War unfolding day by day at Devizes museum
Day by day press coverage of World War One is on display at Wiltshire Museum, Devizes.
Twenty albums of national newspaper cuttings, mainly from The Times, were compiled by Dr John Leech, the father of former Gazette reporter John Leech.
Cuttings from the Gazette & Herald are also on display, which includes a report on August 28 of a roll of honour of all the men who joined up for the war from the Devizes area.
Museum director David Dawson said: “What is really humbling is to see the everyday story and local story of World War One.
“Reading the Gazette brings it home to you the contribution the town made and the sacrifice that was to come. You are so aware that they were on the brink of just so much tragedy.”
The museum, in Long Street, will have a World War One exhibition starting on September 19 – to tie in with the death of the first soldier from Devizes – until the end of the year.
A new war memorial garden in Easterton was dedicated on Sunday to mark the centenary of World War One. A candle was lit for each one of the 24 servicemen from the parish of Easterton who died in the First and Second World Wars and in other conflicts.
The garden, a simple gravel oval, planted with rosemary for remembrance, was inspired and funded by the Cubs of Market Lavington and Easterton.
It will be the focus for the village when residents gather in the churchyard at the end of the Remembrance Day Service each November.
Sunday evening ended with a supper in the village hall and words written by those who lived through the First World War were read and music was played.
On Monday evening the bells at St James’ Church, Devizes, were rung half muffled as a mark of remembrance.
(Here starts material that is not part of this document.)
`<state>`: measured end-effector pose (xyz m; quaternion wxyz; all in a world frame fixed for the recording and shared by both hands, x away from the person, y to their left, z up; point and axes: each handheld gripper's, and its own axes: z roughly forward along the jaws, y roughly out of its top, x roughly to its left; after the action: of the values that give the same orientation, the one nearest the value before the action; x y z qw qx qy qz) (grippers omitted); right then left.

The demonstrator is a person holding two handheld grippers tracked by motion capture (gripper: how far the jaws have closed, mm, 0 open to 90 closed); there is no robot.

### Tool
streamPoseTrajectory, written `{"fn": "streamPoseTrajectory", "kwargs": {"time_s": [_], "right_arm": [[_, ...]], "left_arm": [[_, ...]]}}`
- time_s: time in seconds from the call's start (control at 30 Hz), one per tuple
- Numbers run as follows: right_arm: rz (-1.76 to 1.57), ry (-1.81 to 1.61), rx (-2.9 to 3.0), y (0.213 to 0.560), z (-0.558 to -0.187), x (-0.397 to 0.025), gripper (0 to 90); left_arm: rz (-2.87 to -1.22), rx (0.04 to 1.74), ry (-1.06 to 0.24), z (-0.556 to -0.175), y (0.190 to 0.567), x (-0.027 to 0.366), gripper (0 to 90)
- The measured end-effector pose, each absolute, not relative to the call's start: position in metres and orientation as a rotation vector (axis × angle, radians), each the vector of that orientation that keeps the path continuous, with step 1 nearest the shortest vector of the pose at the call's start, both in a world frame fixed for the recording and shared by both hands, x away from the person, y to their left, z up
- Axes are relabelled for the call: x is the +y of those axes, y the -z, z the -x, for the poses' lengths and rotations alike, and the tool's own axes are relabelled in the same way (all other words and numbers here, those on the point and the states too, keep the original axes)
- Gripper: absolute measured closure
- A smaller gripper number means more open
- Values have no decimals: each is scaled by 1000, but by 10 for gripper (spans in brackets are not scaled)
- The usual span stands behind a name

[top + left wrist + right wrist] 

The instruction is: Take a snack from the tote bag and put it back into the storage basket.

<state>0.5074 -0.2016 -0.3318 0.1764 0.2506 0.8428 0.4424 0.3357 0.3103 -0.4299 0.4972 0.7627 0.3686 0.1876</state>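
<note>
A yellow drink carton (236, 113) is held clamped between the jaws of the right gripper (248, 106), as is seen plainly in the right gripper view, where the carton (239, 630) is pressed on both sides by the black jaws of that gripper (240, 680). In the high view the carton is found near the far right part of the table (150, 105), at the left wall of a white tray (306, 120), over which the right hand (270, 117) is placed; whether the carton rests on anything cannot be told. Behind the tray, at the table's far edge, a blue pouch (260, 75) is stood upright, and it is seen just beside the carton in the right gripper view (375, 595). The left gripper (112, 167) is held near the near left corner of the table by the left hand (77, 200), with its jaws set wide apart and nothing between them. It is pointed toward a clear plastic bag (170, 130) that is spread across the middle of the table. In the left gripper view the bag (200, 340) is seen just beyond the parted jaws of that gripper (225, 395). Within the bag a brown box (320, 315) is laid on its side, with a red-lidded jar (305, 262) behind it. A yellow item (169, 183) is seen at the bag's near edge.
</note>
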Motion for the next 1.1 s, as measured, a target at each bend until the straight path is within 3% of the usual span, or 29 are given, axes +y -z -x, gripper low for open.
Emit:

Devizes War Memorial has a special floral display depicting World War One.
The years 1914 and 1918 feature in the floral displays either side of the war memorial in Long Street.
The war memorial, maintained by Devizes town and Roundway parish councils, will be centre of a commemoration event on Sunday August 24.
The names of the 189 men from the area on the memorial and who lost their lives in World War One will be read out and crosses will be planted.